**Instructions to follow:**
The answer is every line of the records that holds the word "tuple", copied in full.

**Task input:**
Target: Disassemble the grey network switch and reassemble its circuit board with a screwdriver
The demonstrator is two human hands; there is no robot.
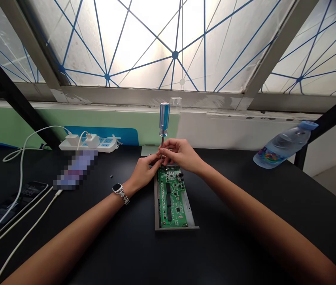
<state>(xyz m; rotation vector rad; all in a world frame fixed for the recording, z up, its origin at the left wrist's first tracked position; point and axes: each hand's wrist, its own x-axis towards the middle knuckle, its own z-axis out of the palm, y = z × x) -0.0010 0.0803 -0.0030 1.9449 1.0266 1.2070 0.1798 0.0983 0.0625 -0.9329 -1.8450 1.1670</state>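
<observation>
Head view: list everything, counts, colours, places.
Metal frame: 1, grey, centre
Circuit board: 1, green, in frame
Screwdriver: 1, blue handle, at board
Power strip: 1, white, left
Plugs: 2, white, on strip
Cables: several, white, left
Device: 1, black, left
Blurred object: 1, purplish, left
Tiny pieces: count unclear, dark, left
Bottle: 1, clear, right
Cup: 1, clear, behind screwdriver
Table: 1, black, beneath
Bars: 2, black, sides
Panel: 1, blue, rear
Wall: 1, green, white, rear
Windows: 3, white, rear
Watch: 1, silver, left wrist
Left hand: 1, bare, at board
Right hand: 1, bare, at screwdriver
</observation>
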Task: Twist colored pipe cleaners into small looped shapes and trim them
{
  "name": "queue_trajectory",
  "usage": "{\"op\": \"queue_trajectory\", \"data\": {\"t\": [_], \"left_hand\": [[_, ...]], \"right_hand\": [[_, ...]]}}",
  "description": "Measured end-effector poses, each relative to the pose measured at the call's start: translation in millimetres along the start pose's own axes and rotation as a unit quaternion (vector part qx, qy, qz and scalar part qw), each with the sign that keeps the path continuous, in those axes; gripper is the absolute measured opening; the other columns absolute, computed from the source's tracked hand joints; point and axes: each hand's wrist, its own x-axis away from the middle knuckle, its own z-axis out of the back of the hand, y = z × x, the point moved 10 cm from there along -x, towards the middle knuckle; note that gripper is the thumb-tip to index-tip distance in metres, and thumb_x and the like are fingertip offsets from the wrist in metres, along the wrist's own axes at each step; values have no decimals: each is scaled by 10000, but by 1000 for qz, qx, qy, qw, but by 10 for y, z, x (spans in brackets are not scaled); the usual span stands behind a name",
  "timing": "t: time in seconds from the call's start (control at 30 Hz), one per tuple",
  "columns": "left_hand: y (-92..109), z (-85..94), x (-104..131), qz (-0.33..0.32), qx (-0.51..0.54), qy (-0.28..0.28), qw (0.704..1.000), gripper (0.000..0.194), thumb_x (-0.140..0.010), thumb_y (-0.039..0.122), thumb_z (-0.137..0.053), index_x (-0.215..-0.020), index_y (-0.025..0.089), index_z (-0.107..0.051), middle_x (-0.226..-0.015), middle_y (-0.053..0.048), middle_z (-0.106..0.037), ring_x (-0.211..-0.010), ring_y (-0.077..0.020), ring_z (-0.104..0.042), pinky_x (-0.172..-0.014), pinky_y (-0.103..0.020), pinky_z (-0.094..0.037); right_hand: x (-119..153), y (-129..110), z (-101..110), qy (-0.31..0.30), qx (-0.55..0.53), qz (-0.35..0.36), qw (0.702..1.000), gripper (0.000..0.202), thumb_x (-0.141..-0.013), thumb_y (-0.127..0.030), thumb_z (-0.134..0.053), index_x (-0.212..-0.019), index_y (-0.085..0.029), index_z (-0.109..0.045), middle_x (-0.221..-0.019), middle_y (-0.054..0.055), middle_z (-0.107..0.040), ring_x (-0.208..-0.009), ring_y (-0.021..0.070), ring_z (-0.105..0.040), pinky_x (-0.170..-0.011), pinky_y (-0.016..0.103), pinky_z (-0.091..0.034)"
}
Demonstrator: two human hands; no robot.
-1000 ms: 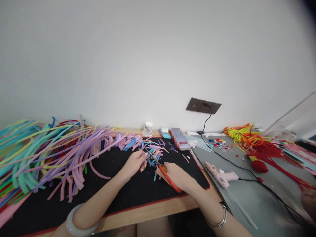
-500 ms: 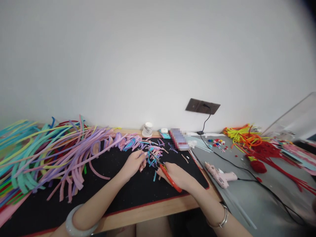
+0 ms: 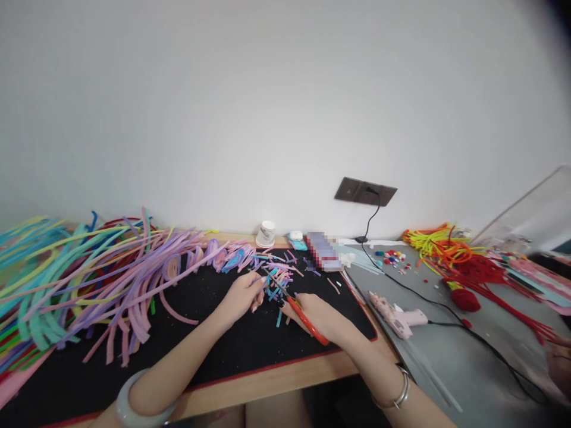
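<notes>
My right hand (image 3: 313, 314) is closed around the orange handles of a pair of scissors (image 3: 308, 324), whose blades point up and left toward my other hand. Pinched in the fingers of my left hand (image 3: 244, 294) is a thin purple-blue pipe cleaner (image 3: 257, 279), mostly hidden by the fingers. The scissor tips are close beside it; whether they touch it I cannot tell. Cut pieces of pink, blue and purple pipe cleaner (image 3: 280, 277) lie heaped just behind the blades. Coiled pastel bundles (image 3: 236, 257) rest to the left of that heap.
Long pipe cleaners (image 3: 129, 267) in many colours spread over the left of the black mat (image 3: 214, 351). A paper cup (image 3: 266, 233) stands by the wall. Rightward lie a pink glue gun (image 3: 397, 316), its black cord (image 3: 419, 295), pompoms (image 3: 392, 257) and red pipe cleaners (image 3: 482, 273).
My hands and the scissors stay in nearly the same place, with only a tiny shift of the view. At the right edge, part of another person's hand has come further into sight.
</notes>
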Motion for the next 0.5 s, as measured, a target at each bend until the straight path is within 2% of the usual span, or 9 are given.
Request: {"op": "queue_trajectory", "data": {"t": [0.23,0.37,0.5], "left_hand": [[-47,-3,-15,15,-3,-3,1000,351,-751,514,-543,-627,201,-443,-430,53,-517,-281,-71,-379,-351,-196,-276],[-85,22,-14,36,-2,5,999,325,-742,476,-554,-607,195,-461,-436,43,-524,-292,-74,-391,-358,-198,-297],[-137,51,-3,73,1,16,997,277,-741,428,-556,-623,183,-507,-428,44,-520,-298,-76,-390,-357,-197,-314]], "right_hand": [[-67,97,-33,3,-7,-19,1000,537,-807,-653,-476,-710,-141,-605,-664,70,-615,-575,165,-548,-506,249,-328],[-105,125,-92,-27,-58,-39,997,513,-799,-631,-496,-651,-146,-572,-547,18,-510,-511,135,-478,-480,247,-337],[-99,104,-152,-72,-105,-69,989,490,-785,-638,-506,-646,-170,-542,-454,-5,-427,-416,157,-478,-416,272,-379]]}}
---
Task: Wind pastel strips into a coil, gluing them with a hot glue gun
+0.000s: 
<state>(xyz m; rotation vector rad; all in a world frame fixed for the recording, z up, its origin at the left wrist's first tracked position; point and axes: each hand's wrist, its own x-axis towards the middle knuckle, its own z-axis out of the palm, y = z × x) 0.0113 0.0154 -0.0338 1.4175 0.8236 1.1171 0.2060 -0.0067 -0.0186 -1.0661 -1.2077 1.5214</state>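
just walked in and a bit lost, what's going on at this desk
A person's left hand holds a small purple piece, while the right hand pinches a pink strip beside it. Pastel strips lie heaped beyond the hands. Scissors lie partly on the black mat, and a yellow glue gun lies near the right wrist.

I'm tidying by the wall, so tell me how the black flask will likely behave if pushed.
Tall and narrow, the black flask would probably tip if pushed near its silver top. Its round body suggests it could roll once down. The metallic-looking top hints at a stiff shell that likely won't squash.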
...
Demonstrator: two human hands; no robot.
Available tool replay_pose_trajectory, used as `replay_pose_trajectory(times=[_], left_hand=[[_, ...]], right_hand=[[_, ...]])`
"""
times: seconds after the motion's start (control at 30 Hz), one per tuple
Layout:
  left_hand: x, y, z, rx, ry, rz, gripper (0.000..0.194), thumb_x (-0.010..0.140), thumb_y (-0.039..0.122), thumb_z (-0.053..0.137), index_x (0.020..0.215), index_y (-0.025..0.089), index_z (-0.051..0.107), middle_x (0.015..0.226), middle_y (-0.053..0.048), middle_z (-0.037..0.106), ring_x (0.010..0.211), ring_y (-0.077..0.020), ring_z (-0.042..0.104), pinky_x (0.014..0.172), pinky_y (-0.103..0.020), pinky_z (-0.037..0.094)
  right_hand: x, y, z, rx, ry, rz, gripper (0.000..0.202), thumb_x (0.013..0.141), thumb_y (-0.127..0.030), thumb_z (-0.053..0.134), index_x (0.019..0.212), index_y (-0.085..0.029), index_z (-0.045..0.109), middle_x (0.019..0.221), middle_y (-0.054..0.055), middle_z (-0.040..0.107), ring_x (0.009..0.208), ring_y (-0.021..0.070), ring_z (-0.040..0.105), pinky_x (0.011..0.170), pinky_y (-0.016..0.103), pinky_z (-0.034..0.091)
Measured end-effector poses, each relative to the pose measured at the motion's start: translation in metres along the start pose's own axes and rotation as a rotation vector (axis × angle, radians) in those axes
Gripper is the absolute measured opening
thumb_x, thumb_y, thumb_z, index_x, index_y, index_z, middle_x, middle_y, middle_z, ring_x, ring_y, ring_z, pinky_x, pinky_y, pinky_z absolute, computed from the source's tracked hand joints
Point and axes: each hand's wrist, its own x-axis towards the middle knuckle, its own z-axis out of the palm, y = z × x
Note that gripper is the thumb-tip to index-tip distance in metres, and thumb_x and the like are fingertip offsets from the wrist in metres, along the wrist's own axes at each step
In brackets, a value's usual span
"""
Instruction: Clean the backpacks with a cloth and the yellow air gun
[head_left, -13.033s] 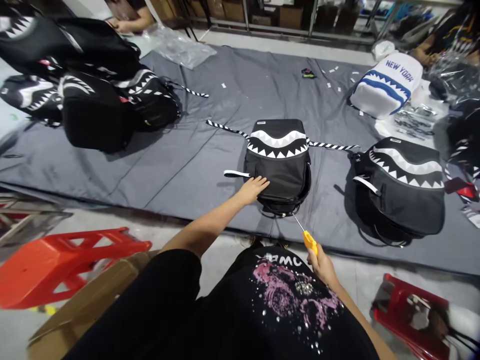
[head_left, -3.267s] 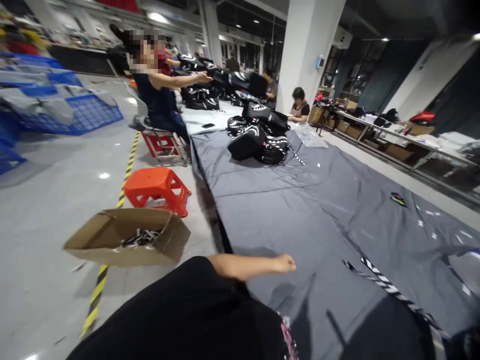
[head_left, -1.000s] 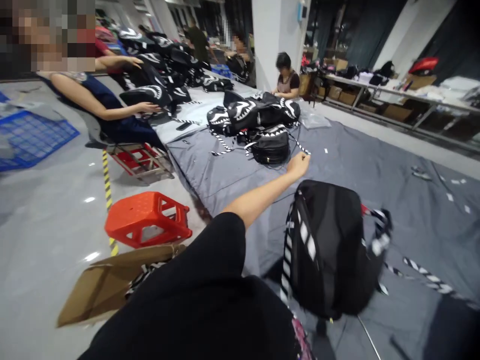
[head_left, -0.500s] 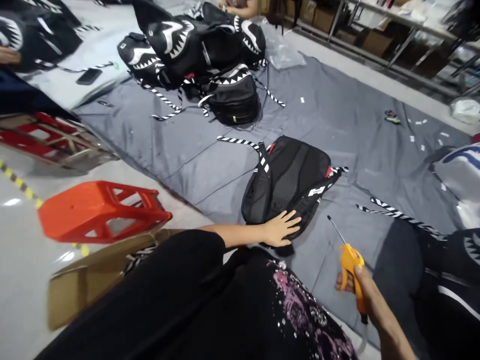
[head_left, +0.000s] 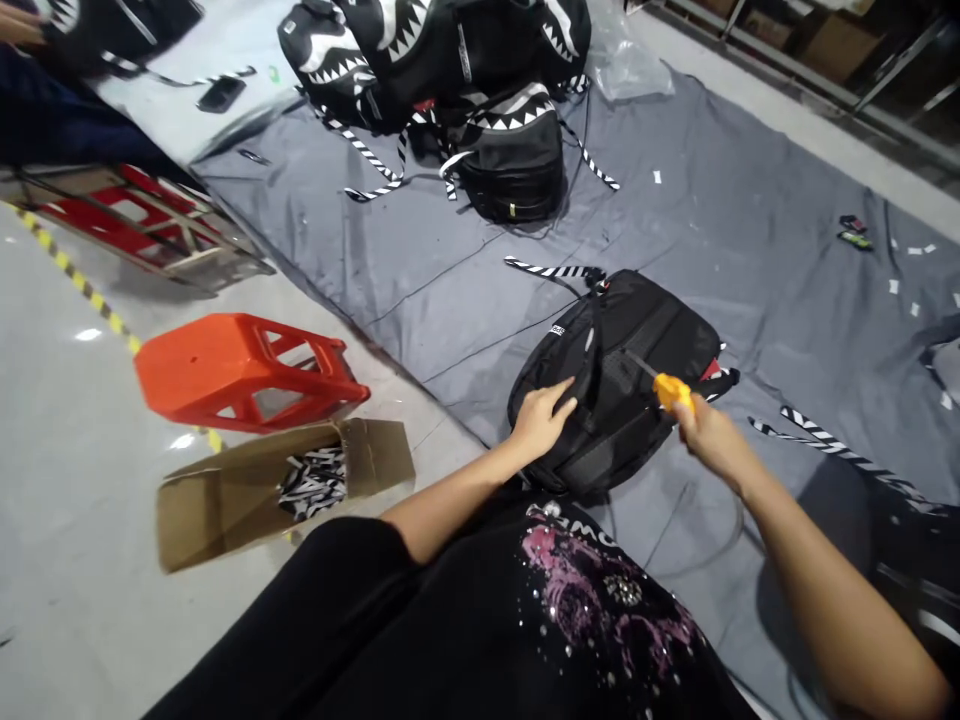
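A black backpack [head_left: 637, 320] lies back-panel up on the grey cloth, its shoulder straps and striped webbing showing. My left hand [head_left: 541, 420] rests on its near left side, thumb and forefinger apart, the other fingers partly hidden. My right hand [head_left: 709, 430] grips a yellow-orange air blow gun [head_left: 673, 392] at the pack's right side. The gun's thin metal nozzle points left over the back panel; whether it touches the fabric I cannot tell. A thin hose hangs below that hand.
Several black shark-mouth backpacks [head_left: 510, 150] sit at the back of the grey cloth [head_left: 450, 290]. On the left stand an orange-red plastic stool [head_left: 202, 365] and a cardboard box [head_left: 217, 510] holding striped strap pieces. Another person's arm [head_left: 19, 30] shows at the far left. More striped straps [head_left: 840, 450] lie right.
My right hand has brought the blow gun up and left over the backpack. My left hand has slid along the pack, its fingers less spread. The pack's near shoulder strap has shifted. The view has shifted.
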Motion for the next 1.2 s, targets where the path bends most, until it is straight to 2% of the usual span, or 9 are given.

**Task output:**
  "timing": "t: time in seconds from the call's start (control at 30 Hz), one per tuple",
times: seconds after the motion's start (control at 30 Hz), one per tuple

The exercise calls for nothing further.